The Facebook Search For Deeper, Longer Meaning

There’s a time and a place for longer video, and pretty much, so far, that place has been called Netflix. Online video from the beginning has been short and sweet and usually cheap and, however you want to put this, not deep. One of the problems with pre-roll, in fact, is that even a short advertisement seems too long when it precedes a YouTube-sized piece of content.

Can Facebook change this? It will be trying.

“Today, we’re announcing a change to the way we rank videos in News Feed to adjust the value we give to how much of a video is watched,” a Facebook blog announced on Thursday. “One of the signals we look at is ‘percent completion’ — the percent of each video you watch — to help us understand which videos you enjoyed.

“If you watch most or all of a video, that tells us that you found the video to be compelling — and we know that completing a longer video is a bigger commitment than completing a shorter one,” the blog continues. “As we continue to understand how our community consumes video, we’ve realized that we should therefore weight percent completion more heavily the longer a video is, to avoid penalizing longer videos.”

So instead, it sounds like Facebook will penalize shorter video, stating that “Longer videos that people spend time watching may see a slight increase in distribution on Facebook — so people who find longer videos engaging may be able to discover more of them in News Feed.
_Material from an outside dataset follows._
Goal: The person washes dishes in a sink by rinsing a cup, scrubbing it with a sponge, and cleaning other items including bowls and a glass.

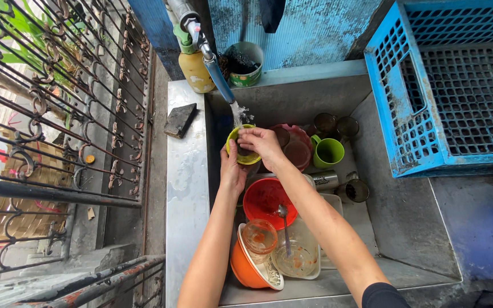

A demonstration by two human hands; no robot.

As a side effect, some shorter videos may see a slight dip in News Feed distribution.”

This kind of social media engineering is an interesting attempt to grab a new kind of viewer and a new kind of advertiser, a lot more like the kind of interaction that television advertisers expect and pay for.

Will that work? For an social site that gets overwhelming viewership via mobile devices, I think that’s iffy.

Facebook is also just like almost every other mega-popular destination on the Internet. It’s a fast-in-and-out proposition for users. You check-in and scan at Facebook. You don’t come to camp out.

Though, of course, I could be dead wrong. In December, Ooyala reported that long-form content made up nearly half of all viewing on smartphones; only 23% of all viewing was for content that long, just a year before.

More surprising (to me, the easily surprised one), was that 30% of that viewing was for video that was 20 minutes or longer. (A sitcom’s length, just about.). Ooyala’s Jim O’Neill, commenting on the trend, said the company expected that trend to continue, noting that Netflix and Amazon now offer the ability to download fare to be watched offline.

It doesn’t seem much of a stretch to suppose that Facebook is branching out to become a content supplier and an almost-traditional ad carrier. If you recall, Facebook also announced recently that it will be experimenting with a type of mid-roll ad that would play 20 seconds into a video. That ad has value for an advertiser who knows that the viewer is engaged. And 20 seconds someday could slide to be an ad position that looks just like those interruptions we’ve seen for more 60 years on TV.